Leopoldina fordert Altersgrenzen für Social-Media-Nutzung

Halle – Wissenschaftler der Leopoldina haben ein Diskussionspapier mit Handlungsempfehlungen für die Politik vorgelegt, um Kinder und Jugendliche besser vor negativen Auswirkungen von Sozialen Medien (Social Media) zu schützen.
Kinder unter 13 Jahren sollten demnach keine Social-Media-Accounts einrichten dürfen. Für 13- bis 15-Jährige sollten Soziale Medien nur nach gesetzlich vorgeschriebener elterlicher Zustimmung nutzbar sein.
Für 13- bis 17-Jährige sollten Netzwerke zudem altersgerecht gestaltet werden, etwa durch ein Verbot von personalisierter Werbung und die Unterbindung besonders suchterzeugender Funktionen wie Push-Nachrichten und endloses Scrollen.
Die Wissenschaftler verschiedener Forschungsgebiete empfehlen außerdem, ein Verbot von Smartphones in Kitas und Schulen bis einschließlich der 10. Klasse.
Die Nutzung sozialer Medien ist für einen Großteil der Kinder und Jugendlichen in Deutschland längst alltäglich. „Viele von ihnen zeigen dabei ein riskantes, manche sogar ein suchtartiges Nutzungsverhalten“, sagte Silvia Schneider, Professorin für Klinische Kinder- und Jugendpsychologie, Forschungs- und Behandlungszentrum für psychische Gesundheit (FBZ) der Ruhr-Universität Bochum, heute bei einem Pressegespräch der Leopoldina, Nationale Akademie der Wissenschaften in Halle.
Die zunehmende Nutzung sozialer Medien gehe mit einer Verschlechterung der psychischen Gesundheit von Kindern und Jugendlichen einher und könne zu Depressions- und Angstsymptomen, Aufmerksamkeits- oder Schlafproblemen führen.
„Die psychische Gesundheit von Kindern und Jugendlichen hat weltweit seit 20 Jahren stetig abgenommen.
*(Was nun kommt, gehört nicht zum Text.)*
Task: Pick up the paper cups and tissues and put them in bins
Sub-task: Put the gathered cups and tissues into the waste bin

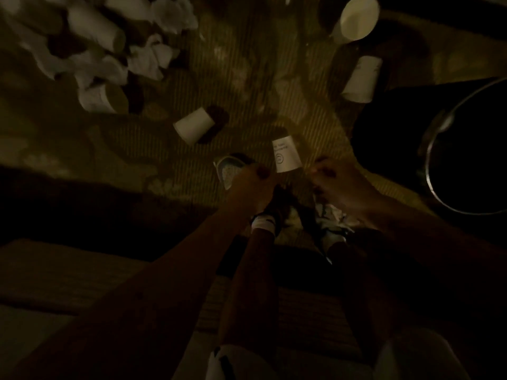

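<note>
Left hand (253,183): reaches down and forward with its fingers curled. The dim light hides whether it grips anything.
Right hand (338,186): held level with the left hand, fingers curled in. I cannot tell whether they pinch anything.
Printed cup (286,157): stands upside down between the two hands, just past the fingertips. Its rim is just beside the right hand's fingers, and contact is unclear.
Pale thing (226,170): lies against the outer side of the left hand's fingers and is too dark to identify.
Bin (433,171): dark with a shiny rim, near the outer side of the right hand.
Lone cup (194,127): lies on its side beyond the left hand and to its outer side, well apart from it.
Tipped cup (361,79): lies well beyond the right hand, past the bin's far edge.
Open cup (354,19): farther still, beyond the tipped cup, with its mouth toward the camera.
Pile (109,50): cups and crumpled tissues heaped together, farthest from the left hand, out to its outer side.
Mat (260,86): a ribbed surface under all of it.
</note>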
Die Coronapandemie war ein Katalysator aber nicht allein verantwortlich“, sagte Ralf Hertwig, Direktor am Max-Planck-Institut für Bildungsforschung in Berlin. Soziale Medien würden auch als Grund dafür angeführt.
Nach Angaben des Instituts für Therapieforschung, auf das sich die Leopoldina bezieht, verbringen Kinder und Jugendlich werktags im Durchschnitt 2,5 Stunden in den sozialen Medien und sonntags 3,5 Stunden. „Diese Zahlen sind wahrscheinlich noch höher“, ergänzte Hertig.
Das Diskussionspapier erläutert auch die mögliche Umsetzung der Altersgrenzen und altersgerechten Einschränkungen auf Social Media. Hier sehen die Autorinnen und Autoren vor allem auf EU-Ebene Möglichkeiten der Regulierung.
Die deutsche Bundesregierung sollte sich ihrer Ansicht nach dort für entsprechende gesetzliche Regelungen einsetzen. Ein vielversprechender Ansatz sei bereits die geplante Einführung der „EUDI-Wallet“, die einen datenschutzkonformen digitalen Altersnachweis ermöglichen soll.
Um einen reflektierten Umgang mit sozialen Medien zu fördern, schlagen die Autoren vor, einen digitalen Bildungskanon in Kitas und Schulen zu verankern, der Kinder und Jugendliche auf Themen des digitalen Lebens vorbereitet. Die Kompetenzen von Lehr- und Erziehungsfachkräften sollten gestärkt werden, um riskantes beziehungsweise suchtartiges Nutzungsverhalten frühzeitig erkennen und adressieren zu können.
Niedrigschwellige Public-Health-Kampagnen sollten Familien zudem über die Einflüsse sozialer Medien auf die psychische Gesundheit sowie über die Möglichkeiten einer positiven Gestaltung der Social-Media-Nutzung informieren, empfiehlt die Leopoldina.
Schneider wies bei dem Pressegespräch auf „sehr großen" Forschungsbedarf hin. „Wir müssen mehr wissen über die Nutzung sozialer Medien von Kindern und Jugendlichen. Insbesondere bei den jungen Kindern gibt es fast gar keine Daten.“
Die Forschungsgrundlagen aber auch der Umweg über die Eltern, die in die Forschung einwilligen müssen, bedeuteten große Hürden. Um Kinder in der Forschung nicht zu benachteiligen, brauche es hier eine Lösung.